WORK TO COMPLETE
Only one stretch of the data below is needed. Output the lines from the one with "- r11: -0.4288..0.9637" up to and including the one with "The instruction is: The", exactly as they stand.
(SUPPLIED RECORDS begins)
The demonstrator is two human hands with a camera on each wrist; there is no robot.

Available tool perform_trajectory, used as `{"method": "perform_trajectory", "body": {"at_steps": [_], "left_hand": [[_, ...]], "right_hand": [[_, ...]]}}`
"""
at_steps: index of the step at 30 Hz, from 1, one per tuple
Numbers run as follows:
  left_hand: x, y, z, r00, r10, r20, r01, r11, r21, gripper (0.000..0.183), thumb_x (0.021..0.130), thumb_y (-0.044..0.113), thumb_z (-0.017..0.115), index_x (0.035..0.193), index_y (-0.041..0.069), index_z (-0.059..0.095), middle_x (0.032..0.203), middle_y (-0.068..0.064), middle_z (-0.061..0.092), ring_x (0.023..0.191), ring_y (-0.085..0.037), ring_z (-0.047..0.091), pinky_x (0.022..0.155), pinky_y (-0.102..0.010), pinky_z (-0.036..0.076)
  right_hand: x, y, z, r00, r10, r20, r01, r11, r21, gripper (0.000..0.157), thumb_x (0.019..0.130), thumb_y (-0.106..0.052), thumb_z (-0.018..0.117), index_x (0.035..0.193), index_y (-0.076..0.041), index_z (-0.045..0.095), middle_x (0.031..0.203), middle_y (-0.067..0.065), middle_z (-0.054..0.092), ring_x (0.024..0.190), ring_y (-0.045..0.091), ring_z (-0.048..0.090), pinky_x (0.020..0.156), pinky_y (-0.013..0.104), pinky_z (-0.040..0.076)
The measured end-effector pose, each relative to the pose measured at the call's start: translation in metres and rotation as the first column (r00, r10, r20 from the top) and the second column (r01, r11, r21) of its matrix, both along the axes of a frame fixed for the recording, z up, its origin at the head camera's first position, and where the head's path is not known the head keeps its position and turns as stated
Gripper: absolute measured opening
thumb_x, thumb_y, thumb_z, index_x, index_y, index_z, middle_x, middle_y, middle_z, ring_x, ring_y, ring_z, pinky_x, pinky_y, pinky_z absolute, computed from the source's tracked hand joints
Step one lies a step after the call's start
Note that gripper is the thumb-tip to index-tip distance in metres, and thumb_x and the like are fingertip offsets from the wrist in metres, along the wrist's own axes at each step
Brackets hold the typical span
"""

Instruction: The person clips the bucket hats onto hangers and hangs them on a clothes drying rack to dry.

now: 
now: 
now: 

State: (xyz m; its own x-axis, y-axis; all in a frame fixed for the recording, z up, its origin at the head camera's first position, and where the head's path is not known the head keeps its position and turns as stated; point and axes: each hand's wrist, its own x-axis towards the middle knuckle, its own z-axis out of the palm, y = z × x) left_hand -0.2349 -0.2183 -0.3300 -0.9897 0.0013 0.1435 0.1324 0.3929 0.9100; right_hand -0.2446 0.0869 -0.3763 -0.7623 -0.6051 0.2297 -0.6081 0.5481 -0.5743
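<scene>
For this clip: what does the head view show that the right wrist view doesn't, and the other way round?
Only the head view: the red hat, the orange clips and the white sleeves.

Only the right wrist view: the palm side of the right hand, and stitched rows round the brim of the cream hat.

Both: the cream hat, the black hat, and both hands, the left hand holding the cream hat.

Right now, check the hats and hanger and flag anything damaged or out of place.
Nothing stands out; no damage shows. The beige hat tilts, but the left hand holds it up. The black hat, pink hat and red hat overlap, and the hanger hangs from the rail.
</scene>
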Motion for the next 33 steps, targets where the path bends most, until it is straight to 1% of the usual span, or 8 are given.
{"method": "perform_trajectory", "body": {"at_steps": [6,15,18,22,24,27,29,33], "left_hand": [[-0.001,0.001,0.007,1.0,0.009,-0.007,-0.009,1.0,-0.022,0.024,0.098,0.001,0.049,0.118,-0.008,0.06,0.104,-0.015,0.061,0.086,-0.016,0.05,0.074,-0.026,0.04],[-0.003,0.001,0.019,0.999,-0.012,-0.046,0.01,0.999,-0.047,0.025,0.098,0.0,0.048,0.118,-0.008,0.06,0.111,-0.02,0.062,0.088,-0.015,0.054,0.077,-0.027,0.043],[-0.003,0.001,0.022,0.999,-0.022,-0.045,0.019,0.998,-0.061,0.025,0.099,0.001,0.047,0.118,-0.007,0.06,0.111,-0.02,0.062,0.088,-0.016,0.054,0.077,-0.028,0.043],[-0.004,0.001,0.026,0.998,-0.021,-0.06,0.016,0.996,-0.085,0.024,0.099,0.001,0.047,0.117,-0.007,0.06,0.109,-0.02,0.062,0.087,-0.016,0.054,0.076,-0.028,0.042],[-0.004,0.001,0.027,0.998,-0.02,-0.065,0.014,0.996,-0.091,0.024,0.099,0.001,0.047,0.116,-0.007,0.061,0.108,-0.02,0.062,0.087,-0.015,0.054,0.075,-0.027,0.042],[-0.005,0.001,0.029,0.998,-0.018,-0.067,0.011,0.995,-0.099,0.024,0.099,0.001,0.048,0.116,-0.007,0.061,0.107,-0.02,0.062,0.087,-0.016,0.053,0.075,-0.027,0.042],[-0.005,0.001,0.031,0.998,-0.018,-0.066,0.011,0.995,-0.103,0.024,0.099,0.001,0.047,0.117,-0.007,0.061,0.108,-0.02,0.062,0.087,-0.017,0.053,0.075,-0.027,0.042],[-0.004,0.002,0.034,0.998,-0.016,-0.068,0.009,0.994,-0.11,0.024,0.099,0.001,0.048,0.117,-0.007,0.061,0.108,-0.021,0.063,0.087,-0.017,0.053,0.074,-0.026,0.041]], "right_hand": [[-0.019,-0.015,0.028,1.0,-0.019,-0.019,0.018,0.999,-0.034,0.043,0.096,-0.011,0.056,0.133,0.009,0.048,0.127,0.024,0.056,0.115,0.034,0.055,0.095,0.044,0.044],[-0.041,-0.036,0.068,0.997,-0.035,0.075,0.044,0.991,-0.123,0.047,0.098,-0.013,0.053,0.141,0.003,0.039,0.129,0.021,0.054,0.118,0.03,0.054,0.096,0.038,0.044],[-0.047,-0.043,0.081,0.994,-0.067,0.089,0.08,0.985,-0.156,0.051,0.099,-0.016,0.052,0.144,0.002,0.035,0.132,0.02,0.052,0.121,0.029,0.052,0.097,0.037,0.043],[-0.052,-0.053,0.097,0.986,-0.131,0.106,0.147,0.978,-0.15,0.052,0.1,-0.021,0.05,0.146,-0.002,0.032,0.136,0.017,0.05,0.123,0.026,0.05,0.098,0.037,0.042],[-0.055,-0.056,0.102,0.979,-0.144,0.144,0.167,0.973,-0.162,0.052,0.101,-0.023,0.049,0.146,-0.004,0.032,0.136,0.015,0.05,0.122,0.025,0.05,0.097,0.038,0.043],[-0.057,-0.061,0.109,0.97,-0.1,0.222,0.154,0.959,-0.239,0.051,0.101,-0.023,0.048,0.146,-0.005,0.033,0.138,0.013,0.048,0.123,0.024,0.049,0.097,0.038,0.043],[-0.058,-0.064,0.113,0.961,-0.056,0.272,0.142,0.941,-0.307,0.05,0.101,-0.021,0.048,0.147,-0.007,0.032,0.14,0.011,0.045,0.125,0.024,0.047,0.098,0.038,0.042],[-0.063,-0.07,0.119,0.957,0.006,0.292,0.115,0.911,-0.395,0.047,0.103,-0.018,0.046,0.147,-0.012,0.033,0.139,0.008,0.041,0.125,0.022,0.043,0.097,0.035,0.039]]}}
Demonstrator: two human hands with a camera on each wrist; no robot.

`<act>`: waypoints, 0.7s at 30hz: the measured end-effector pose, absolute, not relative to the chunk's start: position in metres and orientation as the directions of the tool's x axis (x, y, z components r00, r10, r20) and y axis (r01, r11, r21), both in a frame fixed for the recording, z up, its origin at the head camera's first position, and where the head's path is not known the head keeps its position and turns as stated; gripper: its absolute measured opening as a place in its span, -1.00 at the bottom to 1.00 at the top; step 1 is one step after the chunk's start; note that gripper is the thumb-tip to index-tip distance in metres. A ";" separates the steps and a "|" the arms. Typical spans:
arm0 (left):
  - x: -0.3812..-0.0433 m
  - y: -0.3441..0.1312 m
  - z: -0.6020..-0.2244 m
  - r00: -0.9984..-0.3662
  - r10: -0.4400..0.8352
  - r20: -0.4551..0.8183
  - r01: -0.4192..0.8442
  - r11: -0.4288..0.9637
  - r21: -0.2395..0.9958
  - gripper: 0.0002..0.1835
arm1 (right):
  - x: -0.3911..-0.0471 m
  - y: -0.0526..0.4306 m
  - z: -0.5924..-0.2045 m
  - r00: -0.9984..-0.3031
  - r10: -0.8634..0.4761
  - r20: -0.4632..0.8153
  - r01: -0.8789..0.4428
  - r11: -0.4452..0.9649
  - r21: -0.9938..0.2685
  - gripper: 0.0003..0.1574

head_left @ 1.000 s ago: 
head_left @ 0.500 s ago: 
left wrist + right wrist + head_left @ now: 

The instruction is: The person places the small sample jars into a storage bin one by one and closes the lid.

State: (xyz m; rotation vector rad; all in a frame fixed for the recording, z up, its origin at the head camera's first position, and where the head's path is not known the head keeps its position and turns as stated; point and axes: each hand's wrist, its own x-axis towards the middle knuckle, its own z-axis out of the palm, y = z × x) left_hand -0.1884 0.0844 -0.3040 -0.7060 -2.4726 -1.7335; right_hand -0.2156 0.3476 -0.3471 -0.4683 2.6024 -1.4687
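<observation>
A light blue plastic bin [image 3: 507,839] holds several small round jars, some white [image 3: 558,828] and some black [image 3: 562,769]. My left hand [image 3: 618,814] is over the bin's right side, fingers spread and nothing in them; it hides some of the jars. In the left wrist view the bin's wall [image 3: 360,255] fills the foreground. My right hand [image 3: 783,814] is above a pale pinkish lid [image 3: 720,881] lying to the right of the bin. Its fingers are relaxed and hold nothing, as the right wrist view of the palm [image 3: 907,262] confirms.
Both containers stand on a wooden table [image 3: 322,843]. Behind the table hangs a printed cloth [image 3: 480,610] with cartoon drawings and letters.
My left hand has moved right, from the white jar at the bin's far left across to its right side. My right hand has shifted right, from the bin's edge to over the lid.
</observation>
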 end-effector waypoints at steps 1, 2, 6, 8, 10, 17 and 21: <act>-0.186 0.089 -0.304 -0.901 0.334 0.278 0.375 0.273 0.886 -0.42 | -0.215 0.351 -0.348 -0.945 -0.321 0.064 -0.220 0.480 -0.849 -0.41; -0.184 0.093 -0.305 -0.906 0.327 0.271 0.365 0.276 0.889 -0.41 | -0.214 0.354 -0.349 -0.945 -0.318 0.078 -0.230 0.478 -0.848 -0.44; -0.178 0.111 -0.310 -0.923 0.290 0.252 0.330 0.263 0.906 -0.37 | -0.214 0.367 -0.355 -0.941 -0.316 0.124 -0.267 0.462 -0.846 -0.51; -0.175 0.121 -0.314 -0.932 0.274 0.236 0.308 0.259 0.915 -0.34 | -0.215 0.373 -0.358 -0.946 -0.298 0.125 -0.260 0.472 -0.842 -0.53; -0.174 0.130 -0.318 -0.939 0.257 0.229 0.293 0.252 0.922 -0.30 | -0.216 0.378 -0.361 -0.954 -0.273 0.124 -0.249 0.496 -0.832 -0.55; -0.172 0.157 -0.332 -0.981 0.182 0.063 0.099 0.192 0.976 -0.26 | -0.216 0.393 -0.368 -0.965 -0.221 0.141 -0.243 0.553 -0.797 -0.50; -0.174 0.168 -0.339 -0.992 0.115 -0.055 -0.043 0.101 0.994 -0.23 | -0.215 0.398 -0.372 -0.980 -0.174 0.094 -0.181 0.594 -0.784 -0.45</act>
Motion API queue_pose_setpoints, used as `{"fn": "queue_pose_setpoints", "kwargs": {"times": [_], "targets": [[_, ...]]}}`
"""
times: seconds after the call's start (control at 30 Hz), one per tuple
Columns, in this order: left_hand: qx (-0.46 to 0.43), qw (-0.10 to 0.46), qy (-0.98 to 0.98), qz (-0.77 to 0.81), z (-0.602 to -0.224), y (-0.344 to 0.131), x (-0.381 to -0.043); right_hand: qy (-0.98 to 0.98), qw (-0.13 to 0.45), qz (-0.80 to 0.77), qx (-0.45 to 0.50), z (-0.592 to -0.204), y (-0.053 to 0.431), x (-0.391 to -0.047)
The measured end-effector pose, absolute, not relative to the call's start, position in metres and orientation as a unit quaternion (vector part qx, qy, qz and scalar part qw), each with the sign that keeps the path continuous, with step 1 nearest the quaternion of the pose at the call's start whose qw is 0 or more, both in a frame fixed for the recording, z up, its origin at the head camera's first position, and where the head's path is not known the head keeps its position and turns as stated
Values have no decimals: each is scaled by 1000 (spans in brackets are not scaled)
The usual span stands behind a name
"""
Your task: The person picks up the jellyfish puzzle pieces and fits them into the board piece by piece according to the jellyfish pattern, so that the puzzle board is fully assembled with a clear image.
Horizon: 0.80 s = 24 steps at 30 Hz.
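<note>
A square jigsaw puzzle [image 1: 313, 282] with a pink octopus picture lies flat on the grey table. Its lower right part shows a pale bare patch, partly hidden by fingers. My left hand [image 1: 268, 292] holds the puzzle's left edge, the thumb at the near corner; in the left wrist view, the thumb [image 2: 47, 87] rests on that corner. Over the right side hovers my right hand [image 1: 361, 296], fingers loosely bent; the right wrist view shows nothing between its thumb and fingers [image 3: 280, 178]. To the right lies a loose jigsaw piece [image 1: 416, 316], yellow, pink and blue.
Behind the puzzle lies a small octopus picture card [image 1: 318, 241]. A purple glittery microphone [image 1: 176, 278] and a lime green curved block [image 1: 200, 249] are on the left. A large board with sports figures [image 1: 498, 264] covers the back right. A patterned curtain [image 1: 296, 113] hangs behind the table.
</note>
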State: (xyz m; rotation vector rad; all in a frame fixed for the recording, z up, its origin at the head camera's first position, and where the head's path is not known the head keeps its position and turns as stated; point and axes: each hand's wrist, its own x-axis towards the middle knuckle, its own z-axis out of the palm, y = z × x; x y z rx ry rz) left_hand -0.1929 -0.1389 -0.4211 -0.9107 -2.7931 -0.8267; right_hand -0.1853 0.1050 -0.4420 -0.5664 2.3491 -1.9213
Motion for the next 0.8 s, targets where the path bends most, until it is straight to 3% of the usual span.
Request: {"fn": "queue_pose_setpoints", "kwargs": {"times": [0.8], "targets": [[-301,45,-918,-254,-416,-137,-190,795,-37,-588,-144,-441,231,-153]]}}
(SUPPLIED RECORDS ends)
SOLUTION TO THIS PROBLEM
  - r11: -0.4288..0.9637
  - r21: -0.2395..0.9958
  - gripper: 0.0002..0.1835
arm1 (right):
  - x: -0.3911..-0.0471 m
  - y: -0.0526..0.4306 m
  - z: -0.5924..-0.2045 m
  - r00: -0.9984..-0.3031
  - r10: -0.8634..0.4761
  - r20: -0.4632..0.8153
  - r01: -0.8789..0.4428
  - r11: -0.4452..0.9649
  - r21: -0.9938..0.2685
  - gripper: 0.0003..0.1574

head_left @ 1.000 s ago: 
head_left @ 0.500 s ago: 
left wrist + right wrist + head_left @ now: 

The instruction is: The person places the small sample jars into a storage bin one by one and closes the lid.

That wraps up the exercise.